- **Exercise details**: Here the job is to return only the lines of the material, exactly, from the first one to the line with "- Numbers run".

- **Supplied information**:
>>>

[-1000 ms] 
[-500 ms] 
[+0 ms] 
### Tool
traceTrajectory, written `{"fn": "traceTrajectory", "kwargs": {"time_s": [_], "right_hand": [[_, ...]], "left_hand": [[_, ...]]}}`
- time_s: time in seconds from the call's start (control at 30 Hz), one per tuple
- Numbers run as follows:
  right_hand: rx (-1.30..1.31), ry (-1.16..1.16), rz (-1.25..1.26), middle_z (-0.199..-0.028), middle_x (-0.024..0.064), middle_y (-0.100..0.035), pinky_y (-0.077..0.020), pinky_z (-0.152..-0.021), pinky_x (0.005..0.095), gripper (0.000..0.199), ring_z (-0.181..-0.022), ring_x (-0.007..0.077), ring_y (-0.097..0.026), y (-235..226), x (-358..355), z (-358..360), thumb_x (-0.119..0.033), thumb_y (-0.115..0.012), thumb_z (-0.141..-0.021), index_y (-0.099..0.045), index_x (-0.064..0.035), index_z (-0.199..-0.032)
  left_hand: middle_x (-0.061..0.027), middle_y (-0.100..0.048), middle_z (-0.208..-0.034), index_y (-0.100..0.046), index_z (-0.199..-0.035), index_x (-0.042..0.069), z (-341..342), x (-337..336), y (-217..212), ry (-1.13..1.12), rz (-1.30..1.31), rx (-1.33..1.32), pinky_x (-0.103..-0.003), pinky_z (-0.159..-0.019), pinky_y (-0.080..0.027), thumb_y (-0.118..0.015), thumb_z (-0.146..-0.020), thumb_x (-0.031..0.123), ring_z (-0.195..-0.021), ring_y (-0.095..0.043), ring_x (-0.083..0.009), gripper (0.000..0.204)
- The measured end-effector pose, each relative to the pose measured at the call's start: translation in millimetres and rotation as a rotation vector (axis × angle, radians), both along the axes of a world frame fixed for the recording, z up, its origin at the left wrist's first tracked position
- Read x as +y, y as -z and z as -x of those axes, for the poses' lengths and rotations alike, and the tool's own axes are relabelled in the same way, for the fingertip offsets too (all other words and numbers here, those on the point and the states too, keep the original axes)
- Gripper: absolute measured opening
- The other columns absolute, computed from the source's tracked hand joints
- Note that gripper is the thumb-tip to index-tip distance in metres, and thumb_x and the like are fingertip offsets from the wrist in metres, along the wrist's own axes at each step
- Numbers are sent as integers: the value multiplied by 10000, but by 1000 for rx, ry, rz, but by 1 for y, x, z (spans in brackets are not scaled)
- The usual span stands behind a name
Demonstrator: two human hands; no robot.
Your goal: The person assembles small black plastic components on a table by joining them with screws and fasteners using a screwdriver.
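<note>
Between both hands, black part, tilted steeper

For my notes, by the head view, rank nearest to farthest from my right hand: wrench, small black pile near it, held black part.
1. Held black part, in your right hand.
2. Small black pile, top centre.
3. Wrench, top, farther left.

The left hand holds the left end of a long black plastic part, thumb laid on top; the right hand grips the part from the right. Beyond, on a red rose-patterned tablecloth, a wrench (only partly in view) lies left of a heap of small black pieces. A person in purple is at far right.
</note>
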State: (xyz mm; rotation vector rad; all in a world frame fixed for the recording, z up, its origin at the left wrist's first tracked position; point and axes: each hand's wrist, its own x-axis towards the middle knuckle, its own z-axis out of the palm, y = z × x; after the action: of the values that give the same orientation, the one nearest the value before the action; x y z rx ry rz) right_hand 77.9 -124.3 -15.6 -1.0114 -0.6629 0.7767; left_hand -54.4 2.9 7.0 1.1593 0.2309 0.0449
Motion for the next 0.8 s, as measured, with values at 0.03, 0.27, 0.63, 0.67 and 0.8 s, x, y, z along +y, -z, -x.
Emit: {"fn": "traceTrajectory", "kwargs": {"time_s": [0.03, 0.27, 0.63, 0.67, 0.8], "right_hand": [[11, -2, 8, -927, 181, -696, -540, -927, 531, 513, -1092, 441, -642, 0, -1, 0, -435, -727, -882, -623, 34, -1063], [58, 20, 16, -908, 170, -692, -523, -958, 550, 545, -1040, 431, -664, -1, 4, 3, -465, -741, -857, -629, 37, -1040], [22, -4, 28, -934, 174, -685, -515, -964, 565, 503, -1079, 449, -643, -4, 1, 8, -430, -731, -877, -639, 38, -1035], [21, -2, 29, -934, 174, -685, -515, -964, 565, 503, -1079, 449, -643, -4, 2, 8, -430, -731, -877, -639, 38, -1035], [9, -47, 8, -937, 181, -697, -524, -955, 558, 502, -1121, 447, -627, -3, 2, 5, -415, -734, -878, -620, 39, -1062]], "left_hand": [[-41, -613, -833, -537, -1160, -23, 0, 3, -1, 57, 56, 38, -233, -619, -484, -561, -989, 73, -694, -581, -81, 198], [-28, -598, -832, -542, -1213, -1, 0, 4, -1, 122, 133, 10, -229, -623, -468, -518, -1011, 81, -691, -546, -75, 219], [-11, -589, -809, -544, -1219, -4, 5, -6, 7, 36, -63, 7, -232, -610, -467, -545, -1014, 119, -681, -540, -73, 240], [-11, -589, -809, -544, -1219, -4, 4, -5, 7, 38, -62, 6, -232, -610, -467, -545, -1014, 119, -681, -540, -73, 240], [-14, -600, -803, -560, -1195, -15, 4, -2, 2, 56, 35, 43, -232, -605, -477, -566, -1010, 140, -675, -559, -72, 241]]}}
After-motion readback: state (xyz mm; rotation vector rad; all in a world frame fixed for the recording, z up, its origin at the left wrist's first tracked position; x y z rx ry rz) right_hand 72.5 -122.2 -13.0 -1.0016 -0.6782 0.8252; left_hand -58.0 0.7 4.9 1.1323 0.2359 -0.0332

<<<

- **Response to the task**:
[-1000 ms] 
[-500 ms] 
[+0 ms] 
### Tool
traceTrajectory, written `{"fn": "traceTrajectory", "kwargs": {"time_s": [_], "right_hand": [[_, ...]], "left_hand": [[_, ...]]}}`
- time_s: time in seconds from the call's start (control at 30 Hz), one per tuple
- Numbers run as follows:

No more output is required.